Why Do Financial Educators Warn Against Margin Investing In Crypto?
Borrowing money to buy more of an asset can sound like a straightforward way to increase potential returns, and the math behind it is simple enough to explain in a sentence. What that simple math leaves out is exactly why so many financial educators treat margin investing in crypto as a distinct category of risk.
The short answer
Margin investing means borrowing funds, often against existing crypto or other collateral, to purchase more crypto than could otherwise be afforded with cash alone. Financial educators warn against it in this asset class specifically because crypto’s price swings are already large and fast, and borrowing turns those same swings into proportionally larger losses, sometimes triggering forced sales that lock in the damage before a recovery can happen.
How leverage changes the math
Buying an asset with cash means the most a person can lose is the amount they put in. Buying with borrowed money changes that entirely: gains and losses are calculated against the full position size, not just the cash actually contributed. Leverage amplifies losses in direct proportion to how much borrowing is involved — a moderate price decline that would be a manageable setback with a cash purchase can wipe out the entire cash contribution, and then some, when leverage is involved.
Why forced liquidation makes this worse
- Collateral requirements. Margin positions typically require maintaining a minimum value of collateral relative to the amount borrowed.
- A margin call. If the value of the crypto backing the loan falls, the borrower may be required to add more collateral or repay part of the loan quickly.
- Automatic liquidation. If the borrower can’t meet that requirement in time, the platform or protocol may sell the collateral automatically to cover the loan, often at exactly the worst possible moment — during a sharp decline.
Understanding what happens to collateral after it’s liquidated helps explain why this mechanism is so unforgiving: the sale happens regardless of whether the borrower believes the price will recover, locking in the loss permanently.

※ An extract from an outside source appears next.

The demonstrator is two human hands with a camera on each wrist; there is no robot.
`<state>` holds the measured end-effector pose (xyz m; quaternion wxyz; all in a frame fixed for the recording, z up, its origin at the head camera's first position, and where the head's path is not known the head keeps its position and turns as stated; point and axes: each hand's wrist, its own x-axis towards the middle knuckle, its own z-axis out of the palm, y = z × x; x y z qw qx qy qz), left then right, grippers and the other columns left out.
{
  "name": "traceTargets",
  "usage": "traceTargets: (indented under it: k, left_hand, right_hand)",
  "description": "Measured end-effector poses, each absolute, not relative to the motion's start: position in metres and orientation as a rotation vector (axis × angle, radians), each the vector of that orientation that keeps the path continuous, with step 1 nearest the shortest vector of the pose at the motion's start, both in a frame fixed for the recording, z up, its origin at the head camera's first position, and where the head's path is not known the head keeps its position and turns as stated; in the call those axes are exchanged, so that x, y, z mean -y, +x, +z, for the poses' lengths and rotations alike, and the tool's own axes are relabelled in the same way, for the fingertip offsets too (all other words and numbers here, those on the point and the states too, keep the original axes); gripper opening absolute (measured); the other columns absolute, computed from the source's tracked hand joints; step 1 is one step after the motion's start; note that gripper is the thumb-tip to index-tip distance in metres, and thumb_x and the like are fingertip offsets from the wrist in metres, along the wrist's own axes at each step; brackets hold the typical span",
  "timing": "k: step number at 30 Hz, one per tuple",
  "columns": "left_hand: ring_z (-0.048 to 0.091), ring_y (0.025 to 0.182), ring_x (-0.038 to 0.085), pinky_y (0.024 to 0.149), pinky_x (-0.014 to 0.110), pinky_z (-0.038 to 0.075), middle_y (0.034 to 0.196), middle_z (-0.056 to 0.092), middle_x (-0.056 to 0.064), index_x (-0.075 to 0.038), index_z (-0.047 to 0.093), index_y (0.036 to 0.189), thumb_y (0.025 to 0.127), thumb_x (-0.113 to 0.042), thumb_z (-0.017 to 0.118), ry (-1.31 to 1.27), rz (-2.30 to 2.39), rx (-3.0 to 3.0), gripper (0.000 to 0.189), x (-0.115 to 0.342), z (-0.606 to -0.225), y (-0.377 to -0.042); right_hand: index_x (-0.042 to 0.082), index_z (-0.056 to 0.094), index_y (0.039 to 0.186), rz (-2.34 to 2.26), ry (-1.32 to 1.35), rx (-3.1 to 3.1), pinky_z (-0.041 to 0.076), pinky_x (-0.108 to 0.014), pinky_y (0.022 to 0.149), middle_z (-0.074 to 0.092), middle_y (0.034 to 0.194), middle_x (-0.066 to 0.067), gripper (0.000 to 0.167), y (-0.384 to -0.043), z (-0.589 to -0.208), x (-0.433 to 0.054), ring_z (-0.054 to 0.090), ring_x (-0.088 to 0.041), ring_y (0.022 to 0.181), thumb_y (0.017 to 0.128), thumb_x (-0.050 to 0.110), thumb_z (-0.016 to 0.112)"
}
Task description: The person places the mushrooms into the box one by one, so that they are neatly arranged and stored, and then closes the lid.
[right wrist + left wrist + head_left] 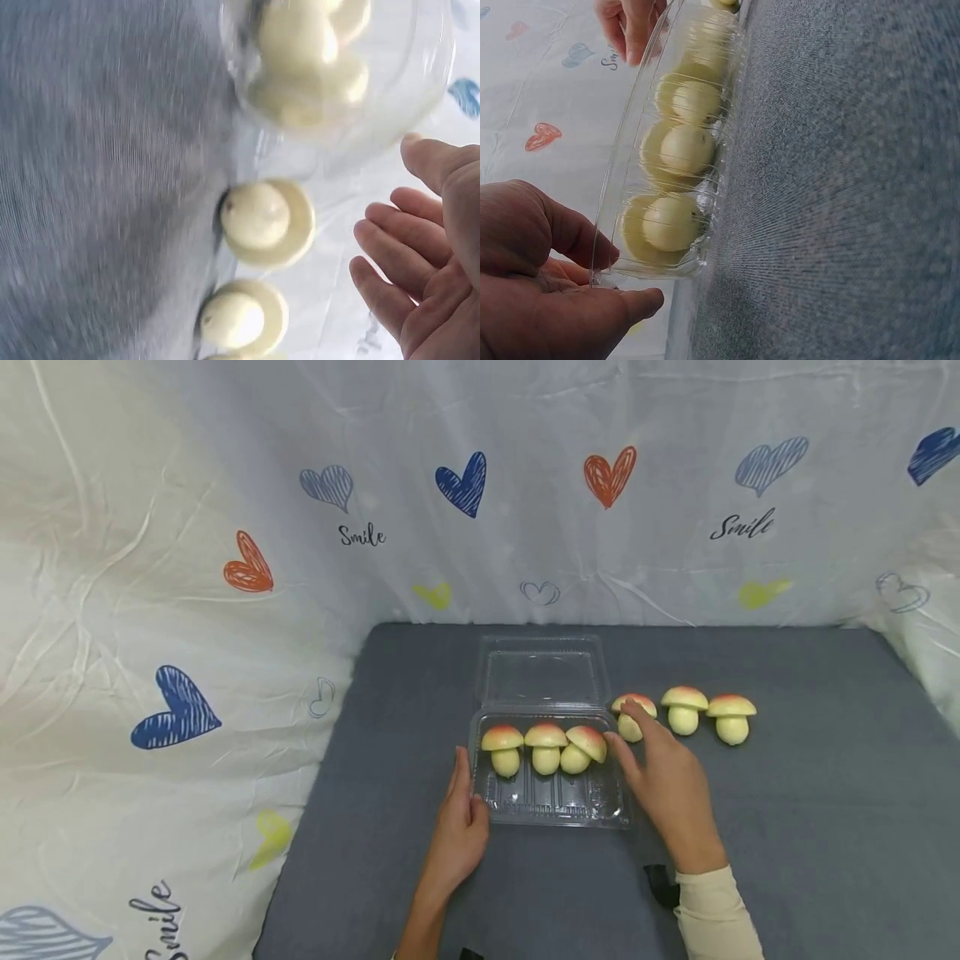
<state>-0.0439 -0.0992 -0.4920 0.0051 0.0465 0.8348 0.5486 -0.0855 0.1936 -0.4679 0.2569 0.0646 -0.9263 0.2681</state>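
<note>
A clear plastic clamshell box (551,814) lies with its lid (542,672) folded back. In a row inside its tray sit a left mushroom (506,762), a middle mushroom (546,758) and a tilted right mushroom (576,757), all pale yellow with reddish cap tops. My left hand (459,835) holds the box's left edge near the front corner, with the rim between thumb and fingers in the left wrist view. Over the box's right side, my right hand (671,785) has loosely spread fingers and holds nothing. One fingertip overlaps the nearest loose mushroom (632,728) in the head view.
Two more loose mushrooms, one (683,714) beside the other (732,727), stand to the right of the box on the grey cloth-covered table (825,843). A white curtain (525,560) printed with hearts hangs behind the table and along its left side.
</note>
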Motion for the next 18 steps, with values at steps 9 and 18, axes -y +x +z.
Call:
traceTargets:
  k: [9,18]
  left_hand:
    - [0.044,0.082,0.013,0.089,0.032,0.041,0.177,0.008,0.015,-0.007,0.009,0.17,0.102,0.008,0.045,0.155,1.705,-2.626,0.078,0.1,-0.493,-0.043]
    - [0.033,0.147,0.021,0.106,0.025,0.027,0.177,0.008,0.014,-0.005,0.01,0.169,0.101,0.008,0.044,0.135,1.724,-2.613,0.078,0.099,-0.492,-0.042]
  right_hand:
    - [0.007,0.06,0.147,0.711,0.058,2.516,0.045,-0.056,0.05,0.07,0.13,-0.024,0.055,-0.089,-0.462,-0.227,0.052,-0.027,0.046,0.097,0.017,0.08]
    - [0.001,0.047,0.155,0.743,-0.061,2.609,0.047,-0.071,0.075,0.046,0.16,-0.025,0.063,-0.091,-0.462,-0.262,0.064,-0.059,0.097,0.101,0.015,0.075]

Why crypto specifically draws this warning
Every asset class carries some risk when leverage is involved, but crypto’s especially sharp and frequent volatility means margin calls and liquidations can happen faster and more severely than in more established markets. A price move that might unfold over months in a traditional market can happen in hours in crypto. That speed leaves little time to react, and it’s part of why borrowing money to buy crypto is treated as materially riskier than borrowing to buy a diversified stock portfolio, even though the basic mechanics of leverage are similar.
Additional layers of risk
- No guarantee of recovery. Even if a price eventually rebounds, a forced liquidation during a downturn locks in the loss regardless of what happens afterward.
- Interest costs compound the problem. Borrowed funds usually carry interest, adding an ongoing cost on top of the amplified price risk.
- Platform risk. The platform or protocol facilitating the loan carries its own risks, including operational failures, on top of the market risk already present.
What to weigh
- How quickly could a decline trigger liquidation, given the collateral ratio and typical volatility of the asset involved?
- What happens to the underlying debt if the collateral is liquidated but doesn’t fully cover what’s owed?
- Is the potential amplified loss something that could affect broader financial stability, beyond just the money directly involved in the position?
The bottom line
Margin investing turns crypto’s already substantial volatility into a much sharper-edged risk, because losses are magnified and forced liquidations can lock in damage during exactly the moments when prices are most unstable. This is why financial educators consistently flag it as meaningfully riskier than buying crypto outright with cash, separate from any view on the asset’s underlying value.